Agentic AI needs guardrails

Give an AI agent a well-defined task and it'll execute flawlessly, tirelessly, at scale. Expect it to question whether that task should be done at all? Don't hold your breath.

We're implementing agentic AI solutions for clients and seeing this pattern consistently. The agents are incredible at following the process, optimizing within constraints, and producing derivative work. But they fundamentally lack the ability to step back and ask "is this the right approach?" so they never challenge assumptions embedded in their instructions. They are also incapable of the human inspiration and ingenuity required to generate truly novel ideas.

This isn't a flaw... it's their nature. And it means the quality of your agentic AI output is directly proportional to the quality of your guardrails.

We've inherited a few "vibe-coded" applications that turned into spaghetti code because no one established architectural guidelines. The AI coding tools took different approaches between sessions... because why wouldn't they? There were no standards to follow, so they picked whatever seemed most efficient for that individual task... lacking the context to consider the long term effects of those choices.

It's like hiring a brand new contractor every time you want to make a small change to your application. Each one comes in with their own approach, their own patterns, their own interpretation of "best practices." Without standards, they just do whatever they think is right.

The result? Technical debt that compounds with every session. Code that works but can't be maintained. Applications that become progressively harder to modify.

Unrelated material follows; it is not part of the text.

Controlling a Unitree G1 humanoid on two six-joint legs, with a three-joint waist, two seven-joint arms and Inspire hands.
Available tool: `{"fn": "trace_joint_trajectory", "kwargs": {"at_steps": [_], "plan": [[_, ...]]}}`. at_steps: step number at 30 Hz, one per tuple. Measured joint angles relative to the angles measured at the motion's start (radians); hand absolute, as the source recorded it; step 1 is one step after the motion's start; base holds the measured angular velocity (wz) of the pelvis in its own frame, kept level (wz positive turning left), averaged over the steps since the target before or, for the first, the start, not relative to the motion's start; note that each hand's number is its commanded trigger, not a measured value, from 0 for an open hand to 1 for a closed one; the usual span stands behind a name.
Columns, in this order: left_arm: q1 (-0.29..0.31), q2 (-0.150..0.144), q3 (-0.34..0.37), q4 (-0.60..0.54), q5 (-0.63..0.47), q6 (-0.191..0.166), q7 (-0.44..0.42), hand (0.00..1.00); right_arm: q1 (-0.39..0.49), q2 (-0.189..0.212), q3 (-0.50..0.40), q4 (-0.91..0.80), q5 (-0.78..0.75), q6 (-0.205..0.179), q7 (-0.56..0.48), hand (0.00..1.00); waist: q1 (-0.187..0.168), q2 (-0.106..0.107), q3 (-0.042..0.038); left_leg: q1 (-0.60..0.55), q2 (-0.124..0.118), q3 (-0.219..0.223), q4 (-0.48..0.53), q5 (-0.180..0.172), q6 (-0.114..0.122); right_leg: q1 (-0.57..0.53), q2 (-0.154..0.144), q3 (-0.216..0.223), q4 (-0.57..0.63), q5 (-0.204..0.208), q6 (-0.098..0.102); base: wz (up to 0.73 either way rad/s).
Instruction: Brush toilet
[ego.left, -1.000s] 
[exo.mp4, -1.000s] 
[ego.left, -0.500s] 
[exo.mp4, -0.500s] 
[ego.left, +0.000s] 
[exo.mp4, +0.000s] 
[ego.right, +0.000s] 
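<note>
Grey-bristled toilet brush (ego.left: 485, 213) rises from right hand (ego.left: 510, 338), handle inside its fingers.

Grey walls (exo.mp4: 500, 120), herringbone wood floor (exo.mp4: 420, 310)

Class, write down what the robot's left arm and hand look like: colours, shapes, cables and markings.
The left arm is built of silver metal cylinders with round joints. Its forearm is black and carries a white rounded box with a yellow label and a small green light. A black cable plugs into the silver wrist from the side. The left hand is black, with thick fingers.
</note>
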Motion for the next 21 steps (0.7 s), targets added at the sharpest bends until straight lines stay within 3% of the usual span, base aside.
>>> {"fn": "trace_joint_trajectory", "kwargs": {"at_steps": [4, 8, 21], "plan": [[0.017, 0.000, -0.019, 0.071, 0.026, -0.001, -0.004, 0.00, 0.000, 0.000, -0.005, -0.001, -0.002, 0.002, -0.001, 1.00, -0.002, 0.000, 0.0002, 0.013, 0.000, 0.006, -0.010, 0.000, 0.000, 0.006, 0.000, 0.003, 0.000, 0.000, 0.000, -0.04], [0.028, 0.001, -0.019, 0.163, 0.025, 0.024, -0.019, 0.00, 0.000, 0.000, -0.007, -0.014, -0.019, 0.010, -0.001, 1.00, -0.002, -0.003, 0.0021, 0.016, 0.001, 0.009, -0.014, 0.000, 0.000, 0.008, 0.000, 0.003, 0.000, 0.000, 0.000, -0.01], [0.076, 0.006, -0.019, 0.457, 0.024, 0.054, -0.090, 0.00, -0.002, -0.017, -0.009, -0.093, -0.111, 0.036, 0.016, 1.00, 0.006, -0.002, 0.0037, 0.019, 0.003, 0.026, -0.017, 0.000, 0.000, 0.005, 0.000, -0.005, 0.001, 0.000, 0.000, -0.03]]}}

What Guardrails Actually Look Like

Build in mandatory checkpoints where agents must surface their reasoning and pause for human review before proceeding. Not at the end when you've already gone miles down the wrong path... at decision points.

Establish clear standards and best practices that persist across sessions. Agents have no institutional memory between invocations. If your quality standards aren't explicit and consistent, you'll get wildly different outputs depending on how the agent interprets context.

Define the boundaries where the agent must stop and escalate. Know the limits of execution vs. strategy. Agents shouldn't be making strategic choices... they should be executing strategic choices humans have made. This is true whether the agent is working inside a codebase, triaging back-office documents, or answering the phone: an AI voice agent with unclear escalation rules is just as capable of confidently shipping the wrong outcome as any other kind.

Systems Thinking Over Prompt Engineering

The real skill in agentic AI isn't prompt engineering... it's systems thinking.

You need to architect the decision flows, define the quality gates, and determine where human judgment is non-negotiable. The agent is a powerful tool, but someone with actual critical thinking skills needs to design the system it operates within. This is where our Software Stewardship Framework earns its keep: the engineering, quality, and operational pillars are exactly the rails that keep an agent from quietly accumulating the kind of technical debt that takes years to unwind.

Otherwise, you're just automating your way down the wrong path faster.